# WORK TASK
Set down the data below once more, precisely as it reads.

# SUPPLIED MATERIAL
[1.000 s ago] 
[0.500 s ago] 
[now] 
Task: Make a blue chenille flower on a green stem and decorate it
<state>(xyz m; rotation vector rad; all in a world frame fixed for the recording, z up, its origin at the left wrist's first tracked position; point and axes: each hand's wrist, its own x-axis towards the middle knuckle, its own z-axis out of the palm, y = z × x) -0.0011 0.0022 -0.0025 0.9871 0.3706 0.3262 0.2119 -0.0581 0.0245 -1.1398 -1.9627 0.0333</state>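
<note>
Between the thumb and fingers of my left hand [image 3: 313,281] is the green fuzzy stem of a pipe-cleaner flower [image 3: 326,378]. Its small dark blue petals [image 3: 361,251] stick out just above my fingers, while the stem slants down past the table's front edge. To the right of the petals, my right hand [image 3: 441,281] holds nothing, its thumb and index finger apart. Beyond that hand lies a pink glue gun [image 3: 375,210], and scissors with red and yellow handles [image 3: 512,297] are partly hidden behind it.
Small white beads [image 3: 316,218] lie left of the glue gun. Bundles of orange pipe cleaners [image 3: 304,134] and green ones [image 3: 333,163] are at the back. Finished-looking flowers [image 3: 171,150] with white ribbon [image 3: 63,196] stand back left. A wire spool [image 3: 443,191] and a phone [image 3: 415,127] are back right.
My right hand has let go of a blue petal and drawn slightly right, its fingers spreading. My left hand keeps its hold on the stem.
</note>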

# EXERCISE ANSWER
[1.000 s ago] 
[0.500 s ago] 
[now] 
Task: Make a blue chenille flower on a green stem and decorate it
<state>(xyz m; rotation vector rad; all in a world frame fixed for the recording, z up, its origin at the left wrist's first tracked position; point and axes: each hand's wrist, its own x-axis towards the middle knuckle, its own z-axis out of the palm, y = z × x) -0.0011 0.0022 -0.0025 0.9871 0.3706 0.3262 0.2119 -0.0581 0.0245 -1.1398 -1.9627 0.0333</state>
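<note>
Between the thumb and fingers of my left hand [image 3: 313,281] is the green fuzzy stem of a pipe-cleaner flower [image 3: 326,378]. Its small dark blue petals [image 3: 361,251] stick out just above my fingers, while the stem slants down past the table's front edge. To the right of the petals, my right hand [image 3: 441,281] holds nothing, its thumb and index finger apart. Beyond that hand lies a pink glue gun [image 3: 375,210], and scissors with red and yellow handles [image 3: 512,297] are partly hidden behind it.
Small white beads [image 3: 316,218] lie left of the glue gun. Bundles of orange pipe cleaners [image 3: 304,134] and green ones [image 3: 333,163] are at the back. Finished-looking flowers [image 3: 171,150] with white ribbon [image 3: 63,196] stand back left. A wire spool [image 3: 443,191] and a phone [image 3: 415,127] are back right.
My right hand has let go of a blue petal and drawn slightly right, its fingers spreading. My left hand keeps its hold on the stem.
</note>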

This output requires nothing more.